I'll take a stab at this, although I think you probably need to be more specific to get better advice. I'm not sure how you are distinguishing "cleaning" data from "preprocessing" but I would advise against the step you list. I never recommend removing outliers - at least until fairly well into an analysis when you have some understanding on why the outliers are, in fact, outliers. I also would not recommend normalization or rescaling data as a general practice (though it may become useful for particular contexts) - many JMP analysis platforms automatically normalize data where it is helpful. Similarly, imputing missing data is unnecessary in most JMP platforms as it is done automatically (usually by just checking a box to include missing). There are times you will want to impute missing values more carefully, perhaps using your own methodology (e.g., building a regression model to impute missing data), but this again will depend on the context. So, I don't recommend doing any of the things you list as an automatic thing. Instead, I'd begin by graphically examining your data to make sure you understand what is being measured, what types of relationships seem to exist and are potentially important, and to ascertain whether some "preprocessing" is a good idea.

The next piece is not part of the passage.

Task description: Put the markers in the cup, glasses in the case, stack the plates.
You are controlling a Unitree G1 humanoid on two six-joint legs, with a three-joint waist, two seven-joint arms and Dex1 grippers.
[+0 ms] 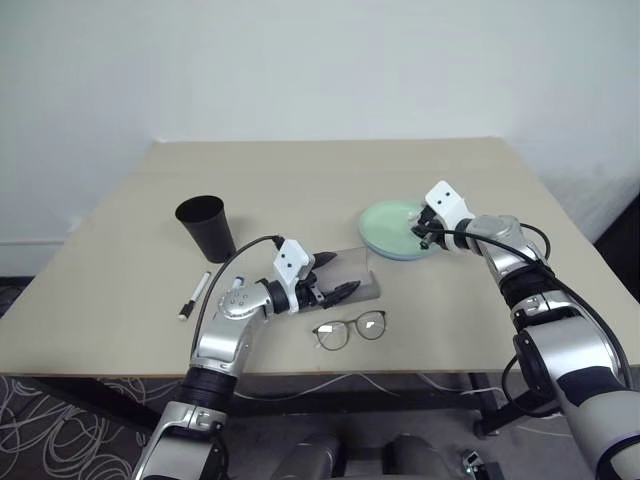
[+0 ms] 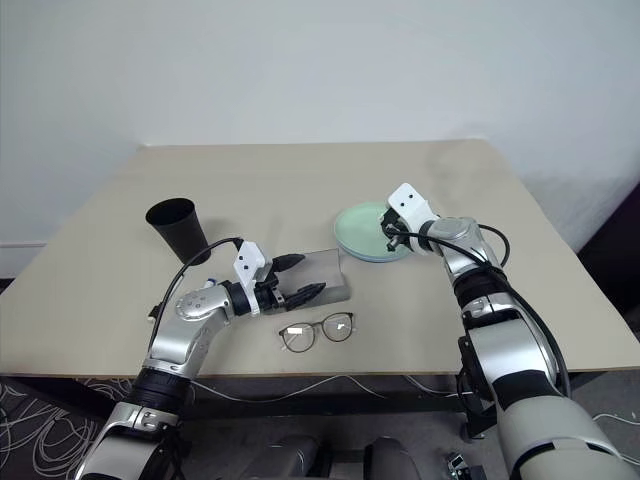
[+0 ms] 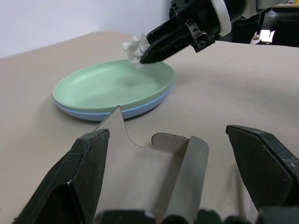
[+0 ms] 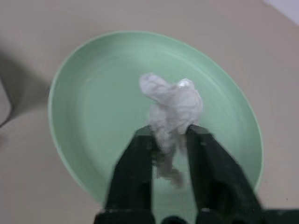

Indeed, it is important to examen your data graphically first before preprocessing them.
I want to compare the predictive performance of several machine learning models (linear models such as KNN and non linear models such as Random Forest, etc...) on my data. Linear models treat features as if they were on the same scale. But physiological variables have values on much different scales such as pH and heart rate. Therefore I want to Scale them by Z-normalization. Moreover, clustering algorithm (K-mean clustering) does not impute missing values automatically in JMPpro. Thats why a wanted to preprocess my data first
I believe standardization is done for clustering. The JMP documentation says that for KNN, each variable is scaled by its standard deviation - precisely to avoid the type of problem you are alluding to. So, I still think no additional preprocessing is required for you to do what you want - compare a number of different predictive models.